By Jack Losh
KIEV — A separatist commander is gunned down while dining in a Moscow restaurant. Law enforcement agents uncover a makeshift underground pipeline pumping oil from Russia into a Ukrainian border village. Rebel leaders carry out a widespread purge in one of Ukraine’s breakaway regions, detaining senior officials and military personnel alike.
Seemingly disparate events, but is the black market the common link?
A key conduit for international contraband, Ukraine has a rich heritage of smuggling. Mafia syndicates have long operated in the country’s rough-and-ready, eastern Donbas region, and the turmoil of war there has done little to disrupt the interconnected underworlds of Russia and Ukraine. Rather, conflict has simply opened up a new front in economic opportunities for war profiteers, corrupt public officials and the criminal classes to exploit.
In late 2014, Kiev’s government imposed an economic blockade around the self-proclaimed Donetsk and Luhansk People’s Republics (DNR and LNR respectively). Seemingly endless lines of traffic now snake toward military checkpoints in the buffer zone as soldiers scour cars for prohibited goods and counter-smuggling mobile units patrol the porous front line.
The end result in the breakaway regions is inflated prices. shortages in food, fuel and medicine, and a boost to the black market. These problems are compounded by continued fighting, ruined economic infrastructure and the separatist authorities' financial mismanagement. Many civilians in rebel-controlled areas are forced to rely on aid handouts or sporadic contact with local smuggling rings.
The main prize in the industrial, war-wracked Donbas region is the illicit trade in Ukrainian coal and Russian oil. At the retail end, smuggled fuel is most often sold at car-repair garages and tire dealerships, with most operations run by low-level opportunists. Ukraine’s security services, the SBU, publicizes its anti-smuggling efforts with occasional photos of masked agents digging up illegal pipelines, which can run to a few miles in length.
Business arrangements among smugglers in government-controlled territory appear stable, but the situation among the Russian-backed separatists is highly volatile. Profits may be lucrative but the fight for them is vicious, and business disputes can turn bloody.
Take the case of Yevgeny Zhilin. During Kiev’s pro-European street protests in the winter of 2013-2014, this former fight club manager emerged as a key militant counterrevolutionary. He later raised a separatist battalion as the east descended into armed conflict. Last month, the 40-year-old was murdered in an exclusive restaurant on the outskirts of the Russian capital. It seems a business deal had soured. A source told the respected Kommersant newspaper that Zhilin was killed in a feud over the control of sales of gasoline, diesel and coal.
Around the same time, LNR erupted with factional infighting. Dozens of regime figures were imprisoned and a former prime minister, Gennady Tsypkalov, died in detention under mysterious circumstances. One insider described it as a “power struggle within the remnants of the Party of Regions,” referring to the dissolved political party of Viktor Yanukovych, Ukraine’s ousted president and notorious kleptocrat. Smuggling routes provide a key source of revenue for Ukraine’s separatist elite, and some of those detained in the purge reputedly presided over the unregulated trade in energy supplies. Wealth and power go hand in hand, and some regard the crackdown as a means of consolidating both.
At the height of this purge, separatist officials released dubious photos of a large weapons cache and claimed that would-be assassins were planning to kill LNR’s leader, Igor Plotnitsky (who had already survived an attempt on his life this summer). The purported haul provided a fine pretext to clamp down on internal opponents and allegedly included numerous assault rifles, 30 grenades, 1.5 kilograms of plastic explosives, 138 boxes of ammunition and a hand-held flamethrower.

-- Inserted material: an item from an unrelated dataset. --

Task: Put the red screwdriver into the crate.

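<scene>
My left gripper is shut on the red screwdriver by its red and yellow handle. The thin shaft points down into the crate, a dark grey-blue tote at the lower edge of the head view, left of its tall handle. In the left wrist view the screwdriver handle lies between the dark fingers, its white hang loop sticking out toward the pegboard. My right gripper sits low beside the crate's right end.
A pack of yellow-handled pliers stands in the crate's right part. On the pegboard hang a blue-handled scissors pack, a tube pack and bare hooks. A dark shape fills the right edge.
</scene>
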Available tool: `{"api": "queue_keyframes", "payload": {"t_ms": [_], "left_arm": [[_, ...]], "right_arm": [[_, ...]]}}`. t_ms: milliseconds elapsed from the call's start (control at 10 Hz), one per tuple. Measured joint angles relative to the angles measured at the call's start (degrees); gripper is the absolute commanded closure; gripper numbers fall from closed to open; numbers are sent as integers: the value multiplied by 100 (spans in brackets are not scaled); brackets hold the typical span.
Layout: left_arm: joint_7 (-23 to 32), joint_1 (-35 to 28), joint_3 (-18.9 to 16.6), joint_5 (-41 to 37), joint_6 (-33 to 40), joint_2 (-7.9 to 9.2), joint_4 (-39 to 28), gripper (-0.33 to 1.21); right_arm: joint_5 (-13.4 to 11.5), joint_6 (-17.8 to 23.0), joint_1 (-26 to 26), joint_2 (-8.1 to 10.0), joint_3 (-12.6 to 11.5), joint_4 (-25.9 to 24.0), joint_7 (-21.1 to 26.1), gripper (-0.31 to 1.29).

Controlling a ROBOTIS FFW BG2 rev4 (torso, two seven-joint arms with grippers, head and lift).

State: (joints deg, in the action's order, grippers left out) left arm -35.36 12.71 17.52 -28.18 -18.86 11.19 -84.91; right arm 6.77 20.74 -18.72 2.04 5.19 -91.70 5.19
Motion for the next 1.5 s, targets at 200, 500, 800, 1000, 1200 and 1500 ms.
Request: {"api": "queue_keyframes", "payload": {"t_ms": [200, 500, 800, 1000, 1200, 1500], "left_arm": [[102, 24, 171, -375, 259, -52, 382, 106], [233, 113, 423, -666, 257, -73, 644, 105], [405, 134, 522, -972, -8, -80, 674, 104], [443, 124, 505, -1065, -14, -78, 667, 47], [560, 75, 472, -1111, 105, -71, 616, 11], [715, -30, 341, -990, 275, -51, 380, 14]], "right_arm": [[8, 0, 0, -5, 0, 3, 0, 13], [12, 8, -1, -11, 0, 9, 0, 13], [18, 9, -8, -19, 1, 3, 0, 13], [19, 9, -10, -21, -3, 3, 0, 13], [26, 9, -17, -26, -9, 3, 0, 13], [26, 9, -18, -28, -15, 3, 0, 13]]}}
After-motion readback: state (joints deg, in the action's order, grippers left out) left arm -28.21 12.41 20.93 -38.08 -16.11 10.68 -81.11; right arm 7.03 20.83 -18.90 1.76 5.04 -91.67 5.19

While the sheer size of this arsenal raised eyebrows, it was a reminder of one of the most time-honored traditions of the Ukrainian underworld: gun-running.
This post-Soviet nation is one of the world’s largest arms manufacturers and has long been a major gateway for illegal weapons shipments, centering historically on the extravagantly corrupt Black Sea port of Odessa. The combination of armed conflict and the prevalence of irregular, uncontrolled militias has increased the risk of an illicit arms market spiraling out of control. So far, however, continued hostilities act as a magnet for weapons; high demand keeps them concentrated around the front line.
The big concern is what happens to these guns, bombs and bullets once the war ends.